## WHAT THE TASK ASKS
Leave out any pictures and transcribe all other data below exactly.

BEGIN DATA SHOWN

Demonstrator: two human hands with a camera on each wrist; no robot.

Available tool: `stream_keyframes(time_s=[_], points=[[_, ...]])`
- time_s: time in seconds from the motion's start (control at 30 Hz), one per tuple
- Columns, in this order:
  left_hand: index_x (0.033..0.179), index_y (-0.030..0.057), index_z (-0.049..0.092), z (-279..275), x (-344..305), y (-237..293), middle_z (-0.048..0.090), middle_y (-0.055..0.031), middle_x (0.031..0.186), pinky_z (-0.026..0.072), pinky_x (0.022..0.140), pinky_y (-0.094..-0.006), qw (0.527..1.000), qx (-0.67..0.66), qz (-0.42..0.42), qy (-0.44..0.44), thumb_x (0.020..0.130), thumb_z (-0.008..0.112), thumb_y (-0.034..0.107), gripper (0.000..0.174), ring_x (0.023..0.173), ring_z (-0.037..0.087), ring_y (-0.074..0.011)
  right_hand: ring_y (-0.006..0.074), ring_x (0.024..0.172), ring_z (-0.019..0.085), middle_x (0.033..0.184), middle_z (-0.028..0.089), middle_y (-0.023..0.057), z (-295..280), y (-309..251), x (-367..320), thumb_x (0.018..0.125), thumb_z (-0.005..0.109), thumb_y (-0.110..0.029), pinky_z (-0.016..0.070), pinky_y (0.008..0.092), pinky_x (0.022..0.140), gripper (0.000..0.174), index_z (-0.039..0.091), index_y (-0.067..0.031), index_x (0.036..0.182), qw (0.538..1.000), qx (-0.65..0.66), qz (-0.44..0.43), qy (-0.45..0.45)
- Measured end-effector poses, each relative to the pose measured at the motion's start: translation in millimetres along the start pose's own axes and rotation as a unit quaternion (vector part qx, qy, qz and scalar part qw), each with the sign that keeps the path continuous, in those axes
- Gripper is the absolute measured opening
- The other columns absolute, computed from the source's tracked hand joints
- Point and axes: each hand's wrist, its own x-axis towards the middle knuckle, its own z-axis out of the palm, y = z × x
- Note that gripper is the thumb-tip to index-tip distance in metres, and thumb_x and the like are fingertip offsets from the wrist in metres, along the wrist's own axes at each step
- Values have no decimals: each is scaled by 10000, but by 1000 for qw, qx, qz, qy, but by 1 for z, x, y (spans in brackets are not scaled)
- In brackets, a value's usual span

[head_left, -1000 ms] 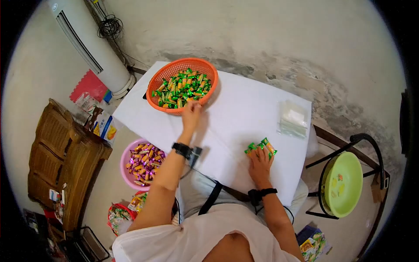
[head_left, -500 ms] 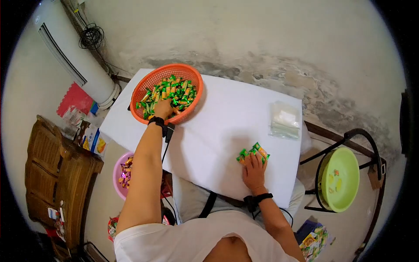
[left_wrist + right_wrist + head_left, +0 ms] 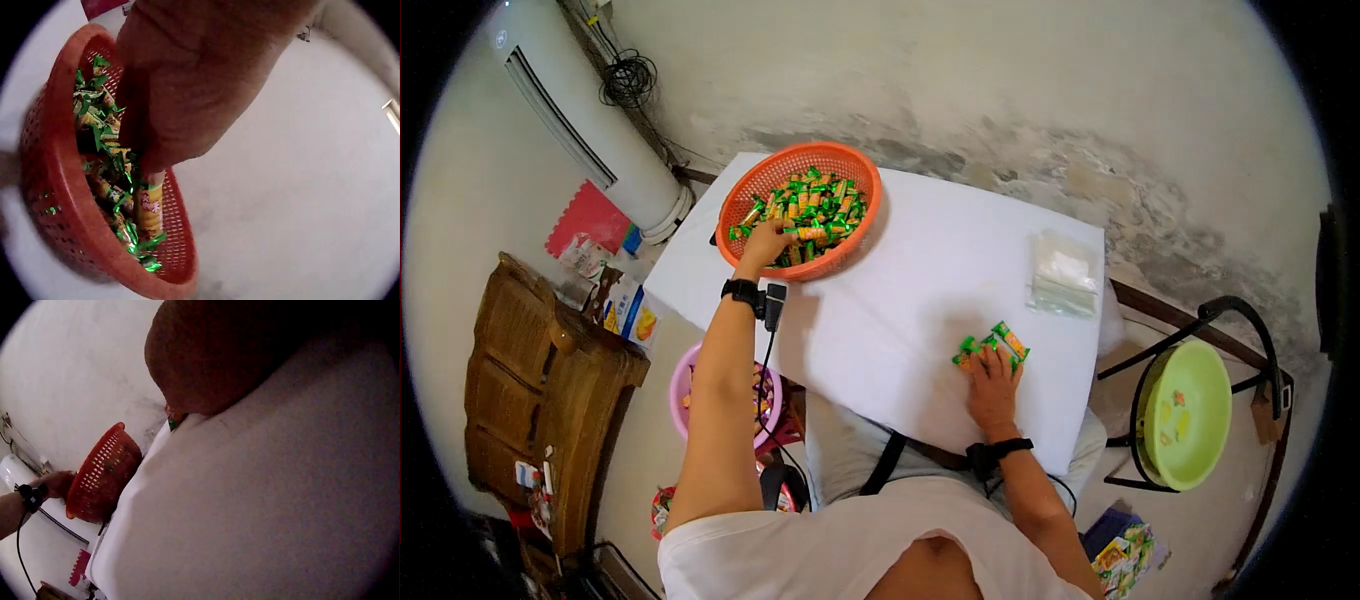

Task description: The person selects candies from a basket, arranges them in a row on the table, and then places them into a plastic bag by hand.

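My left hand (image 3: 768, 243) reaches over the near rim of an orange plastic basket (image 3: 862, 245) heaped with small green-and-yellow wrapped snacks (image 3: 805, 190). Thumb and fingers pinch one wrapped snack (image 3: 150, 209), which sticks out from the fingertips in the left wrist view. On the white-covered table, my right hand (image 3: 994, 392) lies with its fingers extended over a few more wrapped snacks (image 3: 1012, 340) in the same green wrappers. In the right wrist view the back of that hand (image 3: 200, 362) hides most of them.
A stack of clear plastic bags (image 3: 1064, 275) lies at the table's right end. Below the left edge stands a pink basin (image 3: 683, 400) of purple-wrapped snacks. A green basin (image 3: 1200, 430) sits on a black stand to the right; a wooden chair (image 3: 540, 380) is at left.
My left hand has gone from the basket's near rim into the snacks and now lifts one at its fingertips. The right hand stays on the snacks on the table.
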Motion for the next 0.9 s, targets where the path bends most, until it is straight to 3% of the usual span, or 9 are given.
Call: stream_keyframes(time_s=[0.07, 0.1, 0.17, 0.27, 0.43, 0.5, 0.63, 0.77, 0.9], points=[[1032, -8, 649, -4, -12, -2, 667, -72, 826, 498, 674, -285, 978, -205, -29, -11, 832, 646, 130, 243, 753, 636, -147, 318, 1330, 302, 1365, 422, 102, -3, 0, 0, 832, 566, -159, 187, 670, 1029, 412, 529, -122, 1240, 1000, 8, -1, 2], [1032, -8, 649, -7, -26, 12, 667, -72, 826, 498, 674, -285, 979, -202, -29, -9, 832, 646, 130, 243, 753, 636, -147, 318, 1330, 302, 1365, 422, 102, -2, 2, -1, 832, 566, -159, 187, 670, 1029, 412, 529, -122, 1240, 1000, 10, -2, 3], [1081, -6, 625, -8, -51, 32, 650, -30, 856, 495, 652, -250, 895, -431, -114, -25, 863, 609, 82, 236, 752, 622, -119, 324, 1324, 308, 1375, 414, 110, 5, 5, -3, 841, 569, -185, 179, 674, 1028, 429, 510, -108, 1259, 1000, 6, -4, 10], [1091, 33, 626, 10, -89, 62, 652, -44, 855, 502, 612, -240, 925, -370, -66, -54, 872, 589, 76, 226, 725, 615, -118, 328, 1317, 313, 1376, 410, 125, 5, 6, -3, 847, 579, -230, 168, 673, 1026, 461, 487, -99, 1279, 999, 20, -17, 42], [1030, 61, 657, 125, -164, 93, 584, 18, 727, 444, 571, -233, 939, -318, 16, -129, 804, 621, 35, 231, 655, 516, -66, 336, 1302, 331, 1369, 414, 140, -16, -2, 2, 804, 633, -262, 183, 661, 1017, 531, 476, -105, 1287, 995, 69, -63, 29], [1035, 50, 647, 158, -190, 109, 556, 24, 706, 432, 570, -224, 907, -368, -12, -206, 828, 612, 34, 211, 646, 498, -63, 340, 1299, 335, 1372, 411, 143, -22, -10, 2, 789, 650, -265, 189, 657, 1014, 552, 475, -116, 1290, 990, 105, -92, 8], [1089, 46, 616, 186, -213, 137, 598, -23, 782, 500, 664, -252, 835, -476, -31, -272, 861, 594, 35, 229, 696, 557, -106, 302, 1176, 445, 1174, 524, 89, -10, -13, 1, 756, 683, -220, 228, 630, 1000, 492, 542, -142, 1221, 983, 75, -164, 37], [1133, 50, 602, 193, -206, 136, 618, -5, 857, 481, 675, -233, 835, -472, -21, -282, 899, 570, 58, 236, 754, 557, -80, 262, 1058, 497, 963, 553, 35, 4, -13, -1, 769, 674, -181, 247, 601, 999, 392, 599, -149, 1153, 986, 71, -137, 58], [1067, 49, 640, 160, -178, 132, 637, -10, 877, 483, 674, -256, 923, -355, -27, -145, 896, 559, 96, 194, 718, 558, -91, 283, 1107, 471, 1045, 543, 54, 5, -12, -4, 785, 659, -172, 240, 604, 1008, 350, 611, -140, 1130, 997, 29, -65, 38]])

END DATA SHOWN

## TASK ANSWER
Demonstrator: two human hands with a camera on each wrist; no robot.

Available tool: `stream_keyframes(time_s=[_], points=[[_, ...]])`
- time_s: time in seconds from the motion's start (control at 30 Hz), one per tuple
- Columns, in this order:
  left_hand: index_x (0.033..0.179), index_y (-0.030..0.057), index_z (-0.049..0.092), z (-279..275), x (-344..305), y (-237..293), middle_z (-0.048..0.090), middle_y (-0.055..0.031), middle_x (0.031..0.186), pinky_z (-0.026..0.072), pinky_x (0.022..0.140), pinky_y (-0.094..-0.006), qw (0.527..1.000), qx (-0.67..0.66), qz (-0.42..0.42), qy (-0.44..0.44), thumb_x (0.020..0.130), thumb_z (-0.008..0.112), thumb_y (-0.034..0.107), gripper (0.000..0.174), ring_x (0.023..0.173), ring_z (-0.037..0.087), ring_y (-0.074..0.011)
  right_hand: ring_y (-0.006..0.074), ring_x (0.024..0.172), ring_z (-0.019..0.085), middle_x (0.033..0.184), middle_z (-0.028..0.089), middle_y (-0.023..0.057), z (-295..280), y (-309..251), x (-367..320), thumb_x (0.018..0.125), thumb_z (-0.005..0.109), thumb_y (-0.110..0.029), pinky_z (-0.016..0.070), pinky_y (0.008..0.092), pinky_x (0.022..0.140), gripper (0.000..0.174), index_z (-0.039..0.091), index_y (-0.067..0.031), index_x (0.036..0.182), qw (0.538..1.000), qx (-0.65..0.66), qz (-0.44..0.43), qy (-0.45..0.45)
- Measured end-effector poses, each relative to the pose measured at the motion's start: translation in millimetres along the start pose's own axes and rotation as a unit quaternion (vector part qx, qy, qz and scalar part qw), each with the sign that keeps the path continuous, in those axes
- Gripper is the absolute measured opening
- The other columns absolute, computed from the source's tracked hand joints
- Point and axes: each hand's wrist, its own x-axis towards the middle knuckle, its own z-axis out of the palm, y = z × x
- Note that gripper is the thumb-tip to index-tip distance in metres, and thumb_x and the like are fingertip offsets from the wrist in metres, along the wrist's own axes at each step
- Values have no decimals: each is scaled by 10000, but by 1000 for qw, qx, qz, qy, but by 1 for z, x, y (spans in brackets are not scaled)
- In brackets, a value's usual span

[head_left, -1000 ms] 
[head_left, -500 ms] 
[left_wrist + right_wrist + head_left, +0 ms] 

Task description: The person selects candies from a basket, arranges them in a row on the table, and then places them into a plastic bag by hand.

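My left hand (image 3: 768, 243) reaches over the near rim of an orange plastic basket (image 3: 862, 245) heaped with small green-and-yellow wrapped snacks (image 3: 805, 190). Thumb and fingers pinch one wrapped snack (image 3: 150, 209), which sticks out from the fingertips in the left wrist view. On the white-covered table, my right hand (image 3: 994, 392) lies with its fingers extended over a few more wrapped snacks (image 3: 1012, 340) in the same green wrappers. In the right wrist view the back of that hand (image 3: 200, 362) hides most of them.
A stack of clear plastic bags (image 3: 1064, 275) lies at the table's right end. Below the left edge stands a pink basin (image 3: 683, 400) of purple-wrapped snacks. A green basin (image 3: 1200, 430) sits on a black stand to the right; a wooden chair (image 3: 540, 380) is at left.
My left hand has gone from the basket's near rim into the snacks and now lifts one at its fingertips. The right hand stays on the snacks on the table.
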Motion for the next 0.9 s, targets where the path bends most, until it is straight to 3% of the usual span, or 9 are given.
Call: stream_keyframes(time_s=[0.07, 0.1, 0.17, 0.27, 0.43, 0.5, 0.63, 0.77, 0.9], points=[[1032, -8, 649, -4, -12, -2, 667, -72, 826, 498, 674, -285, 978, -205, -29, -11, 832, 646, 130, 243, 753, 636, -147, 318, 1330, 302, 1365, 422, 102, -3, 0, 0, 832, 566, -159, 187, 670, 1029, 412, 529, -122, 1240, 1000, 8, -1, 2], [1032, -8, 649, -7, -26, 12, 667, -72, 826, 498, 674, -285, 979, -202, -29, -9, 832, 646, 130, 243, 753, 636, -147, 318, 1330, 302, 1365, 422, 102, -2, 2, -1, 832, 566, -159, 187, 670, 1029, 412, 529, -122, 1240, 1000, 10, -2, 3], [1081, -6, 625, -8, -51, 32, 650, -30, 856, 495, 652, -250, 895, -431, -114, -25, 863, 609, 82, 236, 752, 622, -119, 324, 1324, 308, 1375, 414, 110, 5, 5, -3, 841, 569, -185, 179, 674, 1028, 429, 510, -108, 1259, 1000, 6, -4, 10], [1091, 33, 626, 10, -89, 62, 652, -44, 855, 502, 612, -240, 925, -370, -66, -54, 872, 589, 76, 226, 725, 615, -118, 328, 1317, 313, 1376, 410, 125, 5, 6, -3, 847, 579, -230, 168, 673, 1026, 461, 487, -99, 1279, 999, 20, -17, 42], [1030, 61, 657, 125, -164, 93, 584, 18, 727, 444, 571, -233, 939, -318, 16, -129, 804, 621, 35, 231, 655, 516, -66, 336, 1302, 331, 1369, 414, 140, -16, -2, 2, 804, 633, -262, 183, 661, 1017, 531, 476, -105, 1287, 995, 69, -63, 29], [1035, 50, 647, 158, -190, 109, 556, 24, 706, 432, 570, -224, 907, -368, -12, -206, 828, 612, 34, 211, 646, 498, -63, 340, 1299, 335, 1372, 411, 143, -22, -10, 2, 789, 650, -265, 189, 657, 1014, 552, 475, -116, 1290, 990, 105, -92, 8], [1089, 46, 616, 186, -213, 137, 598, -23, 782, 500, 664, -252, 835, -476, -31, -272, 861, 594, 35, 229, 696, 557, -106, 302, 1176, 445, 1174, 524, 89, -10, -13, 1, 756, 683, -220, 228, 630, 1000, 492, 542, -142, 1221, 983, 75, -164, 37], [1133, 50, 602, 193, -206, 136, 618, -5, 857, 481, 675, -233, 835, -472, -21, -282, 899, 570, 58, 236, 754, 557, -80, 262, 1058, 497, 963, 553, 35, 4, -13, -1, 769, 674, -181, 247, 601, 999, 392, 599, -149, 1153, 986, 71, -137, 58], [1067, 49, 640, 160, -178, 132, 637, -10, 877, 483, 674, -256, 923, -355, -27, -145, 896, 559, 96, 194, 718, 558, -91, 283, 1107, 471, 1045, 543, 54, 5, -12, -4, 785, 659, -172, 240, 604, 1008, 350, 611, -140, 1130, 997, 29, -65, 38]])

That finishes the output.